Friday, February 24, 2012

CGI, Spreadsheet::XLSX and Archive::Zip on Windows 7

I wanted to use Spreadsheet::XLSX to open a spreadsheet uploaded to a web server / CGI program running on Windows 7. On the face of it, it's easy - the CGI module returns a file handle to the uploaded file and Spreadsheet::XLSX accepts a file handle to the file to be opened. But all I got back were errors.

After quick investigation, I discovered that Archive::Zip was rejecting the file handles as not seekable. So, I tried providing different file handles. I tried converting the lightweight file handle from CGI to one compatible with IO::Handle (per the docs). I tried slurping the file into a scalar and creating a file handle from the scalar, using IO::Handle, File::Handle and open. Nothing worked.

So I had another look at Archive::Zip and, in particular the _isSeekable subroutine. No doubt the sub is the way it is for good reasons, but I couldn't understand why it was the way it was and there was not much explanation, beyond notes of some cases that claim to work but don't (or, perhaps, didn't).

One of my programming principles is to simply do what is to be done and deal with errors if and as they occur, rather than running tests to determine whether what is to be done will succeed and not try if success seems unlikely.
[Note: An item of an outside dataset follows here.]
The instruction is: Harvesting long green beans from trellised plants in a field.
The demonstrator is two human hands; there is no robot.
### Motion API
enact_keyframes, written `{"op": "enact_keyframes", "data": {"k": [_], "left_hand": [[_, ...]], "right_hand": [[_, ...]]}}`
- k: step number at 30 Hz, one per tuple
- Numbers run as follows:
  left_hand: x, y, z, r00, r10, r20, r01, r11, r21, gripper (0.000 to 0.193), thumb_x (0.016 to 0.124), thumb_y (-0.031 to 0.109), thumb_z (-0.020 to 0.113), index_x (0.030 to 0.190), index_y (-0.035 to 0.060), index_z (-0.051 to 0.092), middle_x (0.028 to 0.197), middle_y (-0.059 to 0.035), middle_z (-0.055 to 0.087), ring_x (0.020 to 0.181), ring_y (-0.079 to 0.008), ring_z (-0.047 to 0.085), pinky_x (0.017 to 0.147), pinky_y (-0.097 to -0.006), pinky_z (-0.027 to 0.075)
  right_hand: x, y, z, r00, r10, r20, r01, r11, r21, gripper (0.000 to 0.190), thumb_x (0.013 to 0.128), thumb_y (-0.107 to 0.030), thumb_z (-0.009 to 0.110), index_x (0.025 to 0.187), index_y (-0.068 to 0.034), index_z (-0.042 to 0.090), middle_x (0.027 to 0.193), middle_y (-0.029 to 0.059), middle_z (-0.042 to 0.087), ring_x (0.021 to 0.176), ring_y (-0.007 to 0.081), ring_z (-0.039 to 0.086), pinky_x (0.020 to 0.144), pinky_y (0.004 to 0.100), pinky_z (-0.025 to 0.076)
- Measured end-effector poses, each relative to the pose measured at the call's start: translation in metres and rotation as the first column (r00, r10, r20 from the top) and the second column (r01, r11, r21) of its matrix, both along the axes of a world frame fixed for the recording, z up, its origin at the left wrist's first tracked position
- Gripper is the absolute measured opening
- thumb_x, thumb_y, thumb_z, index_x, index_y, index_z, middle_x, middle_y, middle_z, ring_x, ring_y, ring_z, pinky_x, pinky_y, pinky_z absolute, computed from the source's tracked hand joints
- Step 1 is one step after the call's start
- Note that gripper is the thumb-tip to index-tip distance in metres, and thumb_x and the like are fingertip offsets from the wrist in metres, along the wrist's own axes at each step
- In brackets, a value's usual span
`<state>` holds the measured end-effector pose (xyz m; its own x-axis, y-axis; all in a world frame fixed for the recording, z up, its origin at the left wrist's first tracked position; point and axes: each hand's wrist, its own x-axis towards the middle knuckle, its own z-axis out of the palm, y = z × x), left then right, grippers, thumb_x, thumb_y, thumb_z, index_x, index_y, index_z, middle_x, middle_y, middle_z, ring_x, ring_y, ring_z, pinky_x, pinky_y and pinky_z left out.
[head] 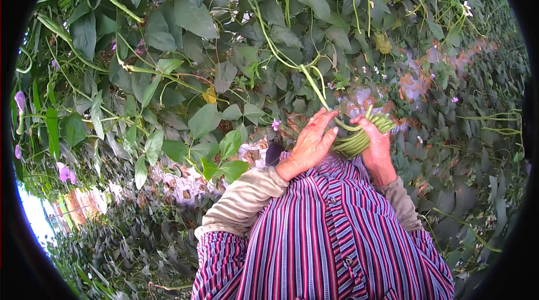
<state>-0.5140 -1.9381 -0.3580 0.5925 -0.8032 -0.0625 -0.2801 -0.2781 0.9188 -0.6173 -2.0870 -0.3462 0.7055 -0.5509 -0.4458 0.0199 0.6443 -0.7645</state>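
Observation:
My right hand [377,148] is closed around a thick bundle of long green bean pods [356,140] in front of my chest. To its left, my left hand [311,142] touches a long bean pod [315,85] that hangs from the vine and bends towards the bundle. The fingers partly hide this pod, so whether they grip it I cannot tell. The pod's upper end meets a green stem [269,41] among the leaves.
Dense bean foliage [193,17] rises before me, with more long pods [168,76] at the left and thin pods [368,5] at the upper right. Purple flowers [66,173] dot the vines. Bright ground with dry leaves [181,184] shows between the plants.

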Motion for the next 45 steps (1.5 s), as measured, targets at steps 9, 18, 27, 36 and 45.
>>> {"op": "enact_keyframes", "data": {"k": [9,18,27,36,45], "left_hand": [[0.031,0.178,-0.104,0.991,-0.106,0.082,0.015,0.696,0.718,0.038,0.085,0.026,0.050,0.116,0.0030,0.053,0.103,-0.0257,0.060,0.100,-0.0418,0.056,0.088,-0.0481,0.044],[0.017,0.233,-0.121,0.998,0.031,0.048,-0.057,0.653,0.755,0.032,0.081,0.026,0.051,0.100,0.0017,0.060,0.098,-0.0259,0.062,0.098,-0.0411,0.058,0.086,-0.0489,0.044],[-0.009,0.030,0.038,0.902,-0.084,0.422,0.090,0.996,0.006,0.034,0.074,0.008,0.059,0.106,-0.0028,0.054,0.094,-0.0190,0.058,0.090,-0.0352,0.058,0.078,-0.0420,0.048],[0.000,0.058,0.086,0.859,0.189,0.476,-0.127,0.979,-0.159,0.027,0.074,0.008,0.059,0.099,-0.0017,0.058,0.093,-0.0170,0.059,0.086,-0.0340,0.058,0.073,-0.0419,0.048],[-0.040,0.148,0.026,0.874,0.320,0.366,-0.353,0.935,0.024,0.014,0.069,0.011,0.058,0.075,-0.0017,0.054,0.070,-0.0184,0.058,0.066,-0.0363,0.060,0.060,-0.0449,0.048]], "right_hand": [[-0.104,-0.182,0.035,0.815,-0.304,0.494,0.226,0.951,0.213,0.012,0.088,-0.012,0.061,0.087,-0.006,0.051,0.080,0.0031,0.050,0.082,0.0177,0.049,0.081,0.0328,0.044],[-0.123,-0.226,0.042,0.881,-0.320,0.349,0.317,0.946,0.066,0.010,0.090,-0.008,0.058,0.096,-0.002,0.053,0.081,0.0042,0.048,0.080,0.0188,0.045,0.076,0.0308,0.042],[-0.007,-0.089,0.010,0.996,0.087,0.008,-0.085,0.983,-0.160,0.012,0.087,-0.012,0.061,0.094,-0.005,0.053,0.074,0.0034,0.050,0.069,0.0162,0.049,0.068,0.0300,0.044],[0.026,-0.038,0.028,0.963,0.268,0.023,-0.269,0.962,0.042,0.013,0.084,-0.015,0.065,0.085,-0.007,0.054,0.072,0.0032,0.052,0.070,0.0171,0.049,0.069,0.0301,0.043],[0.064,-0.060,0.054,0.971,0.224,-0.089,-0.237,0.818,-0.524,0.010,0.085,-0.009,0.063,0.087,-0.001,0.057,0.074,0.0059,0.057,0.065,0.0148,0.054,0.060,0.0310,0.046]]}}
The test might suggest failure when the operation would succeed (the case I am dealing with here) or they might suggest success when the operation will fail. Because of the latter case, it is necessary to detect and handle errors despite the test and if errors are detected and handled appropriately when they happen there is realitvely little value and some cost in running an unreliable (more or less) test first. The only justification for using an unreliable test up-front is if the actual failed operation is significantly expensive (time, CPU, memory or whatever the relevant resource might be) and the test is not. Very often this is not the case and the up front test is almost purly a disadvantage.
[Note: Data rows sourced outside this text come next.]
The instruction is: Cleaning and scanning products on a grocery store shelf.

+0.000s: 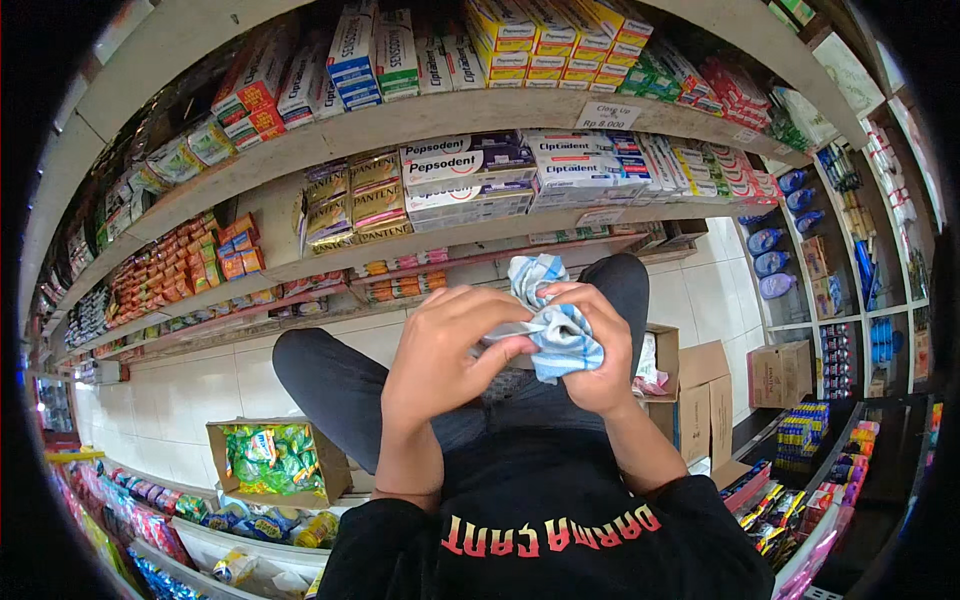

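Note:
A crumpled cloth [568,337], white with blue checks or stripes, is bunched up between my hands above my lap. My right hand [600,337] grips its bulk, and one end pokes up past the fingers. From the other side, my left hand [457,352] pinches a pale fold of the same cloth between thumb and fingers. The left palm faces down and is hidden. Both hands are in front of the lower shelf, touching no goods.
Ahead, wooden shelves [465,112] carry toothpaste boxes [469,169] and gold Pantene packs [379,199]. A carton of green packets [271,459] stands at left on the tiled floor [180,390]. Open cartons [705,405] are at right, near shelves of blue bottles [769,251].

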Demonstrator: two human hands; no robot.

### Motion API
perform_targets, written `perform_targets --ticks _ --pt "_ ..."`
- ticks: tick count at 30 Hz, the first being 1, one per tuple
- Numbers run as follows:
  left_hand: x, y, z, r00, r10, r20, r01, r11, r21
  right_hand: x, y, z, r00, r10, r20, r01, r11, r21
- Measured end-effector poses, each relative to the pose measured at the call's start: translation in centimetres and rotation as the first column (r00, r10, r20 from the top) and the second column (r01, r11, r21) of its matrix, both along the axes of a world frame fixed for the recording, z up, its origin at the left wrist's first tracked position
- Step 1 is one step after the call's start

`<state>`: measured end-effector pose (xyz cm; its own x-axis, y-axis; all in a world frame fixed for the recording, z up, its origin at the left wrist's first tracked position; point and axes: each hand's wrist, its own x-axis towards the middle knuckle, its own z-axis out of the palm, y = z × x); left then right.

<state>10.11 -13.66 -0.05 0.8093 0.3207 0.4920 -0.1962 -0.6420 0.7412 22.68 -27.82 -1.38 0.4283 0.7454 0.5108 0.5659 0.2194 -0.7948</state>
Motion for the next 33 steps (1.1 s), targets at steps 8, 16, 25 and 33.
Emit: perform_targets --ticks 8,16,25,33 --pt "0.8 -1.2 -0.2 0.976 0.153 0.157 -0.162 0.986 0.040 0.4 0.0 0.9 0.998 -0.053 -0.041 0.054 0.999 0.008" --pt "0.0 -1.9 0.1 0.854 0.395 0.337 -0.403 0.914 -0.051 0.4 -0.7 0.6 0.980 -0.003 0.198 0.030 0.990 -0.136" --pt "-1.5 0.4 -0.3 0.826 0.392 0.404 -0.360 0.920 -0.155 2.3 -3.4 -6.2 0.983 -0.024 0.183 0.086 0.936 -0.341" --pt "-0.2 0.0 0.1 0.917 0.255 0.306 -0.282 0.958 0.047 2.8 -2.0 -0.1 0.991 -0.026 -0.133 0.030 0.999 0.029"
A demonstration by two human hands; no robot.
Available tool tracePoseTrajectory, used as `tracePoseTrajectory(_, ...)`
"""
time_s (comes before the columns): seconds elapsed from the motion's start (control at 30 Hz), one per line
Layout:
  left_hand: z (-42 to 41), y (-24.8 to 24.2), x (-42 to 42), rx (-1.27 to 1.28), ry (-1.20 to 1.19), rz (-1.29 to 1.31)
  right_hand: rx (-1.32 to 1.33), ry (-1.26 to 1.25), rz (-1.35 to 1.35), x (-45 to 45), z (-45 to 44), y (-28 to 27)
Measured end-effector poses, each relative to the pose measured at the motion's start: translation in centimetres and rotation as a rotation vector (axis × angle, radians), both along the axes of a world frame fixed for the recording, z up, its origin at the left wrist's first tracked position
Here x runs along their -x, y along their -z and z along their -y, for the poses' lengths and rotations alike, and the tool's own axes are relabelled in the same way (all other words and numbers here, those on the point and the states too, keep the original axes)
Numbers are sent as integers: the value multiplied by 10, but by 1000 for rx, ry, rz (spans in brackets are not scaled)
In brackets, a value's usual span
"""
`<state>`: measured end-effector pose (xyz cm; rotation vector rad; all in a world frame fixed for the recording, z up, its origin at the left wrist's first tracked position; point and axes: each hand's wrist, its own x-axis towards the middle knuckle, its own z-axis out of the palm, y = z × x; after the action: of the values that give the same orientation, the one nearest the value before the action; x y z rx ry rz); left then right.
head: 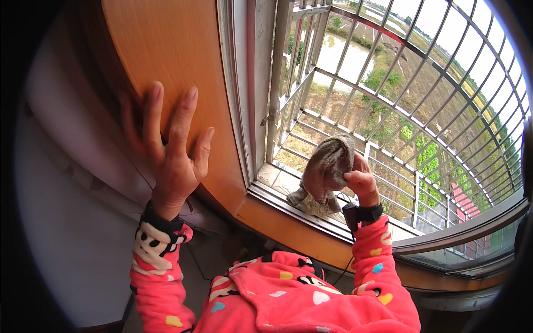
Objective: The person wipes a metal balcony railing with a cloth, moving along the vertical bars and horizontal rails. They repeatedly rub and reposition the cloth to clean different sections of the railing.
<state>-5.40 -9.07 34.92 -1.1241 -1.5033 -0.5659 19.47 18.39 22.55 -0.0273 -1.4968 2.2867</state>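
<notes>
My right hand [362,181] grips a bunched grey-brown cloth rag [329,166] between thumb and fingers. The rag hangs over the window's metal sill track [300,211], its lower folds at the tiled ledge. A black strap with a small dark device and a cable [353,214] is on my right wrist. My left hand [173,154] is raised in front of the orange-brown wooden window casing [175,54], fingers spread, holding nothing. Some of its fingertips look close to the panel's edge; whether they touch it I cannot tell.
Beyond the open window stands a metal security grille [358,85], with fields and a pond far below. A sliding glass pane [474,249] sits at the right. Pale pink fabric or curtain [83,112] hangs left beside a white surface [75,233].
</notes>
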Motion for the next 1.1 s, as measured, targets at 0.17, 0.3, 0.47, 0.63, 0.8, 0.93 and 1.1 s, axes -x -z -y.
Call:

In this case, the tests being done concluded that a seekable file handle was not seekable, so Archive::Zip refused to open the archive. I knew the file handles I was passing were seekable: I tried seeking and it worked.

Rather than rewrite Archive::Zip to skip the test for seekability, which would have required a more thorough review and who knows how much rewrite, I rewrote the test. To me, it's simple: If you want to know if a file handle can seek, try seeking. If it works: it works!! If it fails, then seek doesn't work.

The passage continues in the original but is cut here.